TO DO:
Give back the lines below exactly, but do not include any pictures.

INFORMATION SHOWN:

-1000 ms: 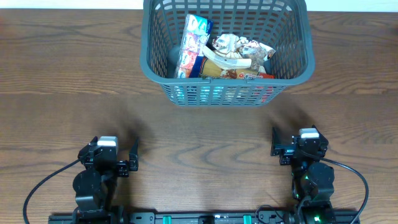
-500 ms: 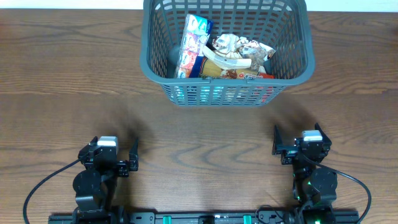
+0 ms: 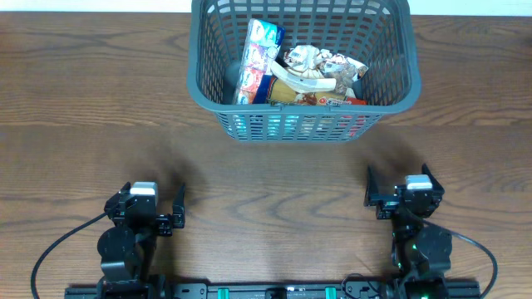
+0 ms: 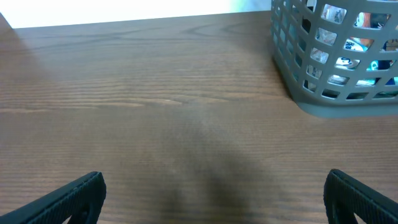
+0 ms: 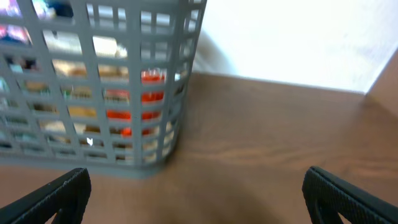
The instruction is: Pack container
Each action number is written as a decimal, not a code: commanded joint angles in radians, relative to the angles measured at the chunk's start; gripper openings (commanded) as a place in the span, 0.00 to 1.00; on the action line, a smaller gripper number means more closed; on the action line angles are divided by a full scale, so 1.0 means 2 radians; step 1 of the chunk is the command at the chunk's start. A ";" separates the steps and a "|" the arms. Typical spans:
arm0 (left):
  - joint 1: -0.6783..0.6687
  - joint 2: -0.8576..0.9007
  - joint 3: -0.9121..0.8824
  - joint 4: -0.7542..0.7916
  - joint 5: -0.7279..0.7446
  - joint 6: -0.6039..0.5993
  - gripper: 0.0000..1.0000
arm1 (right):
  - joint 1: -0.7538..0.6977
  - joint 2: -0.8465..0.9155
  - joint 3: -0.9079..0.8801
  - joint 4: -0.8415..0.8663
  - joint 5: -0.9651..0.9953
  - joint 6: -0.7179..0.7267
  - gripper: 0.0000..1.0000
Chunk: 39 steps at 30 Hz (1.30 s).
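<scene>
You will find nothing here that you can actually read. The tall blue, white and red packet (image 3: 256, 62) standing in the container (image 3: 208, 91) carries print, but from overhead it is too small for you to make out a single word or brand. The same goes for the packet with the red band (image 3: 341, 101) lying against the near wall: you get patches of colour, no letters. Through the lattice in both wrist views, the packet fronts reach you only as blurred red, orange, blue and white blotches, too soft to spell out
</scene>
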 commanded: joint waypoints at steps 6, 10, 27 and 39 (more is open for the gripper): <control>0.003 -0.003 -0.007 -0.009 0.004 -0.007 0.99 | 0.003 -0.012 -0.003 -0.001 -0.004 -0.007 0.99; 0.003 -0.003 -0.007 -0.009 0.004 -0.007 0.98 | 0.003 -0.012 -0.003 -0.001 -0.004 -0.007 0.99; 0.003 -0.003 -0.007 -0.009 0.004 -0.007 0.99 | 0.003 -0.012 -0.003 -0.001 -0.004 -0.007 0.99; 0.003 -0.003 -0.007 -0.009 0.004 -0.007 0.99 | 0.003 -0.012 -0.003 -0.001 -0.004 -0.007 0.99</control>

COMPLETED TASK:
-1000 ms: 
-500 ms: 
+0 ms: 
+0 ms: 
+0 ms: 
The instruction is: Pack container
Each action number is written as a decimal, not a code: commanded joint angles in radians, relative to the angles measured at the chunk's start; gripper openings (commanded) as a place in the span, 0.00 to 1.00; on the action line, a smaller gripper number means more closed; on the action line angles are divided by a full scale, so 1.0 means 2 radians; step 1 of the chunk is the command at the chunk's start. A ";" separates the steps and a "|" the arms. Typical spans:
arm0 (left):
  - joint 1: -0.6783..0.6687
  - joint 2: -0.8576..0.9007
  - joint 3: -0.9121..0.8824
  - joint 4: -0.7542..0.7916
  - joint 5: -0.7279..0.7446
  - joint 6: -0.6039..0.5993
  - gripper: 0.0000..1.0000
arm1 (right):
  - joint 1: -0.7538..0.6977
  - joint 2: -0.8465..0.9155
  - joint 3: -0.9079..0.8801
  - joint 4: -0.8415..0.8663
  - joint 5: -0.9651..0.9953
  - joint 6: -0.7179..0.7267
  - gripper: 0.0000..1.0000
Chunk: 39 steps at 30 Hz (1.30 s).
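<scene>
You will find nothing here that you can actually read. The tall blue, white and red packet (image 3: 256, 62) standing in the container (image 3: 208, 91) carries print, but from overhead it is too small for you to make out a single word or brand. The same goes for the packet with the red band (image 3: 341, 101) lying against the near wall: you get patches of colour, no letters. Through the lattice in both wrist views, the packet fronts reach you only as blurred red, orange, blue and white blotches, too soft to spell out
</scene>
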 commanded: joint waypoints at steps 6, 10, 27 and 39 (more is open for the gripper): <control>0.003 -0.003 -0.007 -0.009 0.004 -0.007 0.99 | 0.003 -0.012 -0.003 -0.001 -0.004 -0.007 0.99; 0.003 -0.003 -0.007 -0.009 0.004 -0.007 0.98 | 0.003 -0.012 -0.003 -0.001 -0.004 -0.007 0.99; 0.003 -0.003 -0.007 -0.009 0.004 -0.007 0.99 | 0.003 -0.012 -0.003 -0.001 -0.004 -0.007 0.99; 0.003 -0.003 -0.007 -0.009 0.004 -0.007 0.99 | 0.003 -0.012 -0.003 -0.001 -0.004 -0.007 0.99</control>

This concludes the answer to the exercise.